What a difference a few weeks make when it comes to the weather over the grape harvest. In a column last month I'd spoken to winegrowers who considered they were on the cusp of an effortlessly good vintage. Now their talk is of lucky escapes and laments against the lashings of rain some regions have since received.
For many, the vintage did deliver its promise. I touched down in Hawkes Bay on the tail of the ex-Cyclone Ita that unleashed torrential rains and high winds across the country, where I caught up with Clearview winemaker, Tim Turvey.

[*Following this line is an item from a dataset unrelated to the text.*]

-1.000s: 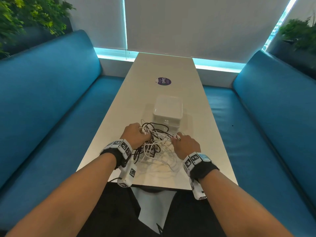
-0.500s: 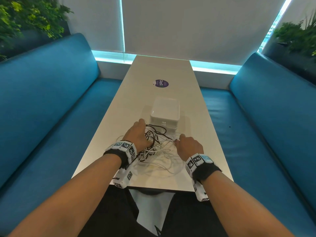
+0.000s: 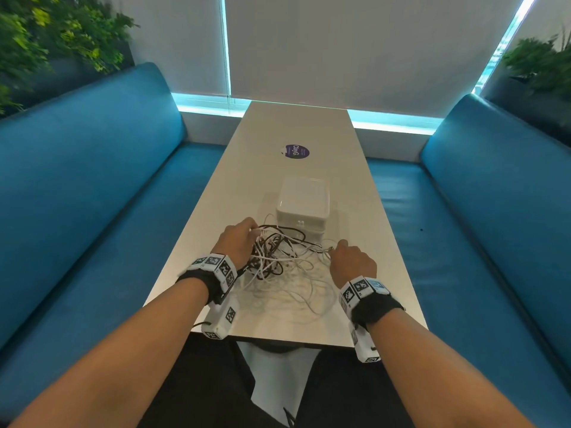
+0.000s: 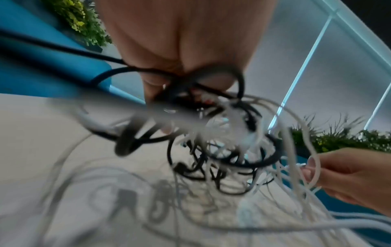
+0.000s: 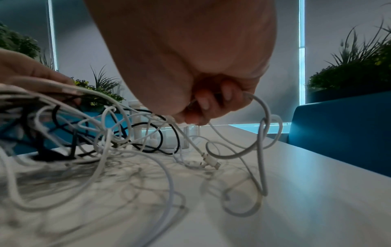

"If this was a normal year, we'd still have grapes out there," Turvey told me, as we watched the trees of the Te Awanga coast twist in the tempest. "However, as the harvest started so early the only grapes we haven't yet picked are those for our botrytised dessert wine."
Sweet success or soggy failure, this vintage would largely appear to be down to whether winegrowers got their grapes in before the rains came. In the warmer regions of the North Island a dry and sunny start to autumn and early harvest meant most seem pleased if not ebullient about what they have fermenting.
"Everyone was pretty much done in Martinborough as picking started early and it was warm and dry for most of harvest," commented Martinborough Vineyard's Paul Mason. "Rain for the last week caught the last blocks, but all the good stuff well and truly done by then."